As I have stated prior to previous lists: This is by no means my be-all, end-all list--just a conversation starter.

ABBA, ABBA (Greatest Hits): Anyone who is or has been a songwriter will surely testify to the song-craftsmanship that makes up the basis of ABBA. Golden and blissful sounds of the '70s.

Motörhead, Ace of Spades: When these guys first hit the scene late in the decade, hardcore rock fans finally found a safe place that would shepherd them through the confusion found a few years later in the rock '80s (except for GN'R . . . of course!).

ZZ Top, Tres Hombres: Kick-ass American blues from down Texas way. Yeah, I know that I've pimped these guys a lot lately . . . but I really can't say enough about just how great they were and are.

Led Zeppelin, anything: These guys put a soundtrack to my life not only in the '70s, but also now and again to my life now. Seeing these guys at the Kingdome was definitely one of the true rock moments that I have drawn upon in my professional life. I couldn't possibly say enough about the rhythm section of John Paul Jones and John Bonham. Shit, man, when Bonham's drum solo started, I smoked a joint, went to the hot dog line, waited in the line, got my hot dog, came back to my seat, and ATE my hot dog, and Bonham was STILL doing his drum solo! Perhaps not as eloquent as a picture as I was trying to portray here, but funny nonetheless!

Aerosmith, Rocks, Draw the Line, Toys in the Attic, et al.: I remember looking through an Encyclopedia Britannica back in '73 or so, and seeing that Aerosmith was America's answer to the Rolling Stones. Maybe this was an over-simplistic explanation of who they were at the time, but it certainly got me into what was to become a fascination with early Aerosmith.

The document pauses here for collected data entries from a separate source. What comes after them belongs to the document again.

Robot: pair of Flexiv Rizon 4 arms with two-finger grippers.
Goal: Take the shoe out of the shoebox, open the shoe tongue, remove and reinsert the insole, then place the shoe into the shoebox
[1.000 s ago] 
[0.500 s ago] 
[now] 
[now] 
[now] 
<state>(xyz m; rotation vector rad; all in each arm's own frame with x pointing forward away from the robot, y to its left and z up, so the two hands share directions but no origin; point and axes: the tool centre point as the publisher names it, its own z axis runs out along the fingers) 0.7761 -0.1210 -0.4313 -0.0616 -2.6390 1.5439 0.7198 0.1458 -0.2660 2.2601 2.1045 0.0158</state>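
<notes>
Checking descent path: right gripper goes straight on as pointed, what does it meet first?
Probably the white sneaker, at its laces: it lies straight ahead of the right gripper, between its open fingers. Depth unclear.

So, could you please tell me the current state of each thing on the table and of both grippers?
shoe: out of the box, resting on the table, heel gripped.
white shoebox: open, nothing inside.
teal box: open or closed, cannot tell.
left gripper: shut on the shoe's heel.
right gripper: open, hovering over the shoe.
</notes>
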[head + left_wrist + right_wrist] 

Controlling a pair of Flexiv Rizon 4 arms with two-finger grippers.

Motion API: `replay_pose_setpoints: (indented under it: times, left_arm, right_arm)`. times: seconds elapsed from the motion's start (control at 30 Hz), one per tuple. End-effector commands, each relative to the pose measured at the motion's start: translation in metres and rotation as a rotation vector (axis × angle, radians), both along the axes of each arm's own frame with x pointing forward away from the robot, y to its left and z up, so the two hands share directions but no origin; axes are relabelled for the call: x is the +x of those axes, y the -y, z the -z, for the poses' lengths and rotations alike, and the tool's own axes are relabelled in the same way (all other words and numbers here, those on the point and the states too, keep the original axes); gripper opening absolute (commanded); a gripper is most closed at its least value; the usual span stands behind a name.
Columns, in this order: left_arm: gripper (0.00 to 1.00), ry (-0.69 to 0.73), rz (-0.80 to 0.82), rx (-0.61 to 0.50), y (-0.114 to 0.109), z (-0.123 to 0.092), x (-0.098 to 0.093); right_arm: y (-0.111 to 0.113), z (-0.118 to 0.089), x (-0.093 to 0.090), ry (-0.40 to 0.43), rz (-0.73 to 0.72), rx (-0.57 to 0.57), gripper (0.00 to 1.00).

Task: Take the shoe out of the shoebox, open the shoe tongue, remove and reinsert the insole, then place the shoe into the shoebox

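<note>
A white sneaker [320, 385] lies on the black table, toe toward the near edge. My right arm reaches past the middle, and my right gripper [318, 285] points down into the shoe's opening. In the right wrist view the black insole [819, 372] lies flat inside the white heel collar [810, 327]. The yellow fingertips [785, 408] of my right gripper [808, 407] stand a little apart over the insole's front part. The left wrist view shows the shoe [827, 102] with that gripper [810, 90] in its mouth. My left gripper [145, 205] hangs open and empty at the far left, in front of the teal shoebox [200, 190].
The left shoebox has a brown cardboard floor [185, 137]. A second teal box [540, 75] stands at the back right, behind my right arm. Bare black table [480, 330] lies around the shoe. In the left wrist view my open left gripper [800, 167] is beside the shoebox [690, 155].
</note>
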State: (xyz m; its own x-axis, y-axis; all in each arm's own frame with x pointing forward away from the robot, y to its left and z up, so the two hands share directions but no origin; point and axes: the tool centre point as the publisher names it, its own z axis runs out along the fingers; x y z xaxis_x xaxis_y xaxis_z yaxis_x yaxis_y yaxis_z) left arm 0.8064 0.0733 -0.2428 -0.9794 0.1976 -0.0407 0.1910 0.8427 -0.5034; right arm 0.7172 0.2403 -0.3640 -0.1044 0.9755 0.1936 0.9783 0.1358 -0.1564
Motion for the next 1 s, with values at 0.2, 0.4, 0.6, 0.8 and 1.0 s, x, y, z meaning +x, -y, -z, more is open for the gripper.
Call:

Thin Lizzy, Dedication (The Very Best of Thin Lizzy): Oh, Rosalie! I really, really love this band. A couple of years ago when I was in Dublin on tour with VR, I stumbled out of my hotel one morning in search of some coffee. As I took a sleepy turn to my left, I ran smack into a life-size bronze statue of singer Phil Lynott. When I got back to the hotel lobby, the desk manager asked me if I saw the statue of "de goy prom Tin Lizzy?" Indeed I had.

Bad Company/Free, anything: Paul Rodgers sang his first Free song at the age of 16, I just found out the other day. 16! Both these bands should be a staple in anyone's CD collection.

Badfinger, anything: A magical band with a tragic ending. Some say that Badfinger was cursed, others say the Beatles wrote their songs for them. Whatever . . . they were really great.

The Sweet, anything: "Desolation Boulevard" and "Action" are the blueprint of rock fantasy.

Sex Pistols, Never Mind the Bollocks: A record that changed the way we all thought about rock music.

The Clash, The Clash: A band for the people, by the people. This band took the mystery and untouchable-ness out of the equation for fans like me.

The Ramones, anything: Do I really have to say anything at all?

Prince, Prince: The end of the '70s gave reign to a new king, and his name was Prince Rogers Nelson. Once in a while, a true musical visionary is born.

AC/DC, Dirty Deeds Done Dirt Cheap: Along with the Saints and Radio Birdman, AC/DC kicked our asses from all the way Down Under!

The Germs, (GI): After the Pistols, the Germs took punk music to another level and hardcore was born.

Earth, Wind and Fire, anything: Another band that really gave the '70s a soundtrack.

KISS, Alive!: She's a Capricorn and I'm a Cancer!

Cheap Trick, Cheap Trick at Budokan: Maybe the best live record ever.

Ted Nugent, Ted Nugent: Actually the ONLY Terrible Ted record I own, and it's a classic, if you ask me.

OK, so these are just a few of my favorites. As we've done in the past few weeks, please write in with comments or additions.